Naar voorshands oordeel kan de gegrondheid van deze grief in het midden blijven, omdat het hof de toewijsbare vordering op andere wijze zal berekenen dan de rechtbank heeft gedaan, namelijk op de thans te vermelden wijze.
2.14 Nu een beginstand van 50.750 m3 moet worden gehanteerd in plaats van een beginstand van 28.267 m3, moet voorshands worden geoordeeld dat Nuon (50.750 m3 minus 28.267 m3) = 22.483 m3 te veel aan gasverbruik in rekening heeft gebracht. Daarom moet naar voorshands oordeel van de vordering worden afgetrokken:
(22.483 m3 x (€ 0,2447 gasprijs + € 0,0726 energieheffing)) = € 7.133,86.
Het in hoofdsom toewijsbare bedrag wordt dan:
€ 26.709,30 - € 7.133,86 = € 19.575,44.
Het hof zal Nuon in de gelegenheid stellen zich bij akte over deze berekening uit te laten. Daarbij kan ook grief IV nader aan de orde worden gesteld. [ Geïntimeerden ] zullen een antwoordakte mogen nemen. Indien zij zich daarbij op andere betalingen willen beroepen dan die van € 21.912,15, dienen zij bij de antwoordakte bewijsstukken in het geding te brengen en de datum van betaling te specificeren, alsmede te vermelden op welke rekening ten name van wie zij hebben betaald. In dat geval zal Nuon een akte uitlating producties mogen nemen.
2.15 Het slagen van grief 1 brengt mee dat ook handelsrente moet worden toegewezen. Tegen de afwijzing door de rechtbank van de buitengerechtelijke kosten zijn echter geen grieven gericht. Het hof zal het ter zake daarvan gevorderde dus niet toewijzen.

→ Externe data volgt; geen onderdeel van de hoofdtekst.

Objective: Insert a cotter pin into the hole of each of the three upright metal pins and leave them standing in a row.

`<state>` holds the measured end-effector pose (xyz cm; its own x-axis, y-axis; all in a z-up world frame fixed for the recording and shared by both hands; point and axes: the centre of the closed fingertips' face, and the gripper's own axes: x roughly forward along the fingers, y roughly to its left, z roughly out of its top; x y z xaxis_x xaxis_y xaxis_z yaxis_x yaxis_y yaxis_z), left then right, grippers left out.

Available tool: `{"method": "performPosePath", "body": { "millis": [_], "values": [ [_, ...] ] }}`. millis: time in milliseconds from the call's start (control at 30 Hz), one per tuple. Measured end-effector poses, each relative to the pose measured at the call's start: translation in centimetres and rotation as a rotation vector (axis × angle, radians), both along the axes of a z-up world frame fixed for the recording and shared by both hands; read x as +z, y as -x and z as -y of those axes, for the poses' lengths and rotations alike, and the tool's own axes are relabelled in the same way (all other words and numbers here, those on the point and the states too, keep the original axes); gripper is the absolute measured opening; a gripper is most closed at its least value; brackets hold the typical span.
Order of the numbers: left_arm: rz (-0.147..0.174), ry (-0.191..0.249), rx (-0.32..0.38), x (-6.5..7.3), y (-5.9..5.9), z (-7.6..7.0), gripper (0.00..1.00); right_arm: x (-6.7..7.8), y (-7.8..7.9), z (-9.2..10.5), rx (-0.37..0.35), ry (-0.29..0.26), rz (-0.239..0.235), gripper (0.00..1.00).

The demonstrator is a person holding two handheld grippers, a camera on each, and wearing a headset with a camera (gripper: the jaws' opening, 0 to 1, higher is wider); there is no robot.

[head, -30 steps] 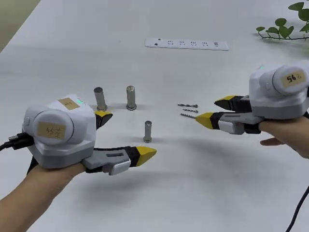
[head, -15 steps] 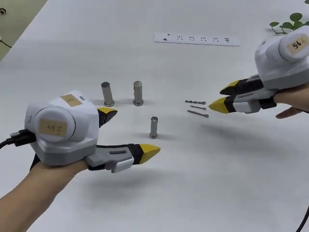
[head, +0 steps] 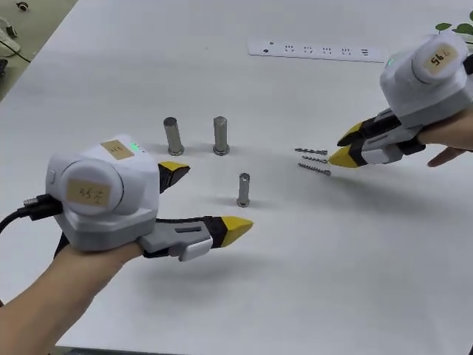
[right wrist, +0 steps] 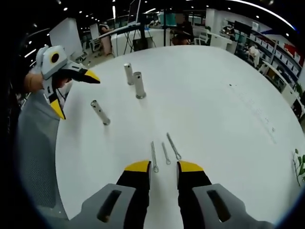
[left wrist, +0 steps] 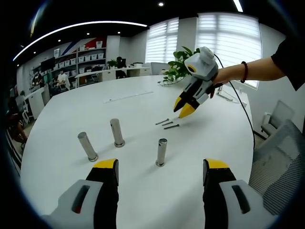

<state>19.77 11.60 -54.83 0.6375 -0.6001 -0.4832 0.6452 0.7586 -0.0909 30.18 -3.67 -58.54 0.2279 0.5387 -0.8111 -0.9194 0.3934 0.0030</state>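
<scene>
Metal pins (head: 220,135): three upright silvery cylinders

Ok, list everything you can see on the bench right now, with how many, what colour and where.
metal pins: three, silver, upright mid-table; two side by side at the back, one alone nearer the person.
cotter pins: three, grey metal, lying flat together to the right of the metal pins.
power strip: one, white, flat at the far side.
plant: one, green leaves, far right corner.
table: one, white, under everything.
cable: one, black, running off from the left gripper's body.
left gripper: one, white with yellow tips, jaws wide open, near the front pin.
right gripper: one, white with yellow tips, jaws slightly apart, just beside the cotter pins.
</scene>
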Motion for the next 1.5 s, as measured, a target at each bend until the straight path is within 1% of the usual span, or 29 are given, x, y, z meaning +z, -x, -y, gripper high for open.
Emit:
{"method": "performPosePath", "body": {
  "millis": [100,133,167,233,333,433,500,600,700,733,800,867,933,1033,1167,1300,1367,1500],
  "values": [
    [-0.003,0.005,0.005,-0.1,0.0,-0.1,0.69,-0.5,-0.1,-0.1,0.011,0.011,-0.001,0.14],
    [-0.004,0.005,0.007,-0.1,0.0,-0.1,0.68,-1.2,-0.4,0.1,0.020,0.013,-0.002,0.13],
    [-0.004,0.004,0.009,-0.2,0.0,-0.1,0.68,-1.4,-0.5,0.1,0.020,0.016,-0.002,0.13],
    [-0.005,0.004,0.011,-0.2,0.1,-0.1,0.67,-1.6,-0.6,0.0,0.021,0.018,-0.008,0.12],
    [-0.005,-0.002,0.015,-0.3,0.1,-0.3,0.66,-1.8,-0.1,-0.3,0.028,0.025,-0.012,0.11],
    [-0.005,-0.011,0.018,-0.4,0.0,-0.3,0.64,-2.5,-0.4,-0.1,0.040,0.043,-0.008,0.09],
    [-0.004,-0.017,0.018,-0.4,0.0,-0.4,0.64,-2.5,-0.6,-0.2,0.038,0.046,-0.008,0.08],
    [-0.005,-0.015,0.016,-0.4,0.1,-0.4,0.62,-2.6,-0.5,-0.5,0.045,0.050,-0.003,0.07],
    [-0.007,-0.018,0.017,-0.5,0.1,-0.3,0.62,-2.6,-0.8,-0.6,0.044,0.044,-0.001,0.05],
    [-0.008,-0.018,0.018,-0.5,0.2,-0.3,0.62,-2.7,-0.7,-0.6,0.045,0.044,-0.001,0.05],
    [-0.007,-0.022,0.019,-0.5,0.2,-0.4,0.61,-2.7,-0.9,-0.6,0.059,0.054,0.013,0.03],
    [-0.006,-0.038,0.016,-0.7,0.2,-0.4,0.61,-2.7,-0.8,-0.6,0.083,0.067,0.031,0.02],
    [-0.008,-0.043,0.014,-0.8,0.3,-0.4,0.61,-2.6,-0.7,-0.7,0.090,0.072,0.034,0.01],
    [-0.010,-0.044,0.011,-0.8,0.3,-0.4,0.61,-2.7,-0.9,-0.9,0.115,0.085,0.048,0.00],
    [-0.010,-0.041,0.011,-0.7,0.3,-0.4,0.60,-2.8,-1.1,-1.0,0.125,0.088,0.051,0.00],
    [-0.010,-0.042,0.007,-0.7,0.3,-0.4,0.60,-2.7,-0.7,-1.2,0.158,0.117,0.078,0.00],
    [-0.010,-0.041,0.004,-0.7,0.3,-0.4,0.60,-2.6,-0.8,-1.1,0.170,0.129,0.090,0.00],
    [-0.008,-0.040,0.002,-0.6,0.2,-0.3,0.60,-2.3,-0.9,-1.2,0.176,0.137,0.120,0.00]
  ]
}}
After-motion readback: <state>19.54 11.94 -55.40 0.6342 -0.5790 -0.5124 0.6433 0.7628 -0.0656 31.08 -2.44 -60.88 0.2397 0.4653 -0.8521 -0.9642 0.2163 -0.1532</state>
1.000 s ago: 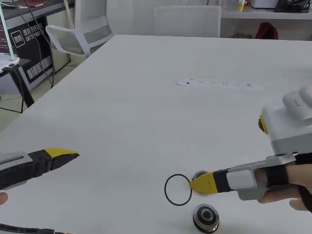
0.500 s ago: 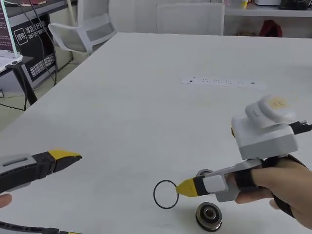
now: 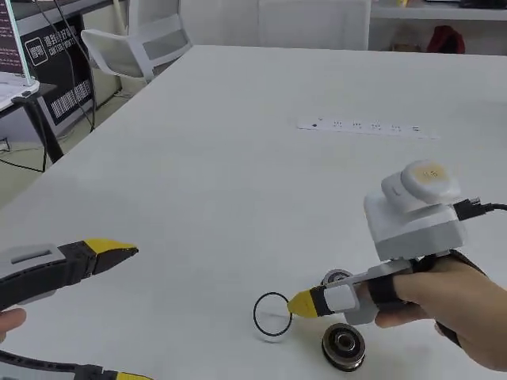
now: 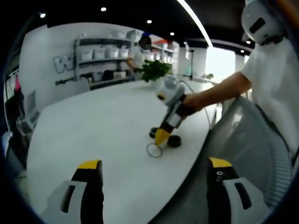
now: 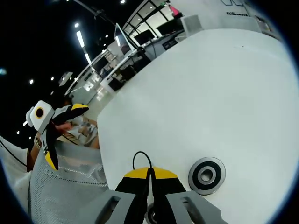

2.16 [ Geïntimeerden ] hebben zich in eerste aanleg tegen de vordering verweerd met een beroep op de eisen van de redelijkheid en billijkheid. Zij mogen in redelijkheid echter niet verwachten dat zij niet voor het gasverbruik en de bijbehorende diensten de gebruikelijke tarieven behoeven te betalen als hun gasaansluiting door een fout niet is opgenomen in de administratie van Nuon en/of de aan Nuon gelieerde vennootschappen. Ook indien de facturen van Nuon en de aan haar gelieerde vennootschappen onduidelijk zijn, mogen [ Geïntimeerden ] aan die enkele omstandigheid in redelijkheid niet de verwachting ontlenen dat zij minder behoeven te betalen. Ook alle omstandigheden van het geval, in samenhang beschouwd, leiden niet tot het oordeel dat het beroep op de eisen van de redelijkheid en billijkheid slaagt.
2.17 Iedere verdere beslissing houdt het hof aan.
3. Beslissing
Het hof:
verwijst de zaak naar de rol van 20 september 2011 om Nuon in de gelegenheid te stellen zich bij akte uit te laten over hetgeen is vermeld in rov. 2.14;
houdt iedere verdere beslissing aan.
Dit arrest is gewezen door mrs. J.C. Toorman,
W.J. Noordhuizen en G.C.C. Lewin en in het openbaar door de rolraadsheer uitgesproken op 23 augustus 2011.